Hintergrund sei die Beobachtung, dass sich Topteams wie Frankreich, England und Spanien gegen tiefe Blöcke extrem schwer tun. Allerdings sei der Versuch nicht aufgegangen, so Kramer: „Wir haben nicht die Mannschaft, nicht die Spieler, für einen tiefen Block.“ Deutschland brauche den Ball, um erfolgreich zu sein. Auch Expertenkollege Per Mertesacker kritisierte die Idee einer Fünferkette als „eher fragwürdig“.

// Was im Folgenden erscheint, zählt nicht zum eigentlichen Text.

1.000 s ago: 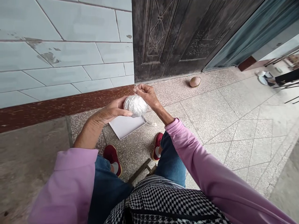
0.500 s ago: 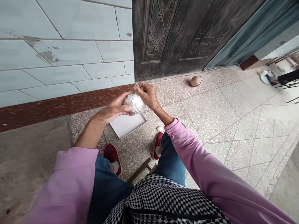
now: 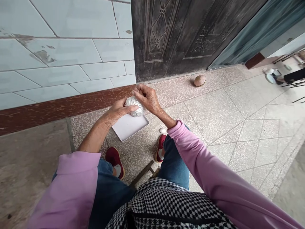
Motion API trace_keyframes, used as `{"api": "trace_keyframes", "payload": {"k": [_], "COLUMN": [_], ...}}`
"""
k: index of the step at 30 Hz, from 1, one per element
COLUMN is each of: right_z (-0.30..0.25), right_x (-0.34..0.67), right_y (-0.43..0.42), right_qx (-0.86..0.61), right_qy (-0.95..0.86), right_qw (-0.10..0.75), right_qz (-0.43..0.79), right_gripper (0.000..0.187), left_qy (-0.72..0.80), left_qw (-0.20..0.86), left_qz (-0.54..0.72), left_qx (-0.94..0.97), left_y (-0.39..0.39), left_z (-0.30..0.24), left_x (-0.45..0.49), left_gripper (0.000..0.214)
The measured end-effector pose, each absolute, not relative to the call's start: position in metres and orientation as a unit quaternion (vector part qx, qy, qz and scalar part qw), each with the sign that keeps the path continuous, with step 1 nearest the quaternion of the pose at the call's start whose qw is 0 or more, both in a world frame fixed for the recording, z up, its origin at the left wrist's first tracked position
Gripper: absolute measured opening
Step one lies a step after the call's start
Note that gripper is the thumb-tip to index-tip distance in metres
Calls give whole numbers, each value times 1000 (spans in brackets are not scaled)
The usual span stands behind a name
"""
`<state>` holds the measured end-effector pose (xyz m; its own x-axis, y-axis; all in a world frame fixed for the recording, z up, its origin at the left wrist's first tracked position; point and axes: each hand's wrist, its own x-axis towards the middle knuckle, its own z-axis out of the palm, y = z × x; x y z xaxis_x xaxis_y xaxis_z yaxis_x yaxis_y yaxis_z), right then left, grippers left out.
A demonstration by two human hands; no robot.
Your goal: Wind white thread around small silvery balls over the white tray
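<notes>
Head view: hands (image 3: pixel 147 99) around yarn (image 3: pixel 134 106) (white)

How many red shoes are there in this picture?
2: a red fabric shoe on the left foot and a red fabric shoe on the right foot, both resting on the terrazzo floor.

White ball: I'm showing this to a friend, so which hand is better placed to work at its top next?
Probably the right hand: its fingertips are pinched just above the white ball, while the left hand is cupped against the ball's side, apparently supporting it.
</notes>
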<state>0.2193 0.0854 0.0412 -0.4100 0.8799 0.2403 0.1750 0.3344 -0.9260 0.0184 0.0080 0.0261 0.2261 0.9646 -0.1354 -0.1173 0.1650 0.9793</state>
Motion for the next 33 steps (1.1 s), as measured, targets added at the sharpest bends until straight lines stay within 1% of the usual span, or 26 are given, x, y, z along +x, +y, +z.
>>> {"api": "trace_keyframes", "payload": {"k": [4,9,12,16,19,22,25,27,29,31,33], "right_z": [38,30,26,25,22,15,11,14,21,32,43], "right_x": [219,215,214,212,206,198,190,188,189,193,201], "right_y": [97,107,107,107,108,101,85,73,64,59,61], "right_qx": [-361,-373,-355,-369,-381,-386,-370,-331,-289,-266,-270], "right_qy": [-679,-629,-615,-600,-595,-614,-674,-714,-732,-732,-719], "right_qw": [415,404,405,399,381,366,324,279,245,234,246], "right_qz": [487,550,576,587,596,583,551,551,566,582,591], "right_gripper": [59,63,60,53,47,48,50,48,54,61,63], "left_qy": [472,439,407,396,401,421,463,497,529,556,575], "left_qw": [611,646,656,656,646,603,540,498,459,428,416], "left_qz": [404,404,421,441,484,556,603,613,614,606,592], "left_qx": [490,476,477,467,432,386,361,359,365,374,381], "left_y": [5,-5,-11,-12,-7,0,8,13,16,17,16], "left_z": [37,50,53,47,43,43,44,42,40,38,38], "left_x": [19,19,19,19,19,12,-3,-14,-21,-23,-20], "left_gripper": [69,86,91,91,90,88,88,93,101,106,110]}}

Die Niederlage wollte Kramer nicht überbewerten, da Deutschland bereits als Gruppensieger feststand. Dennoch warnte er: „Jetzt musst du es aus den Köpfen bekommen, es war ein emotionaler Dämpfer.“ Für den weiteren Turnierverlauf müsse die Mannschaft immer an ihr Limit gehen, sonst sehe es schlecht aus.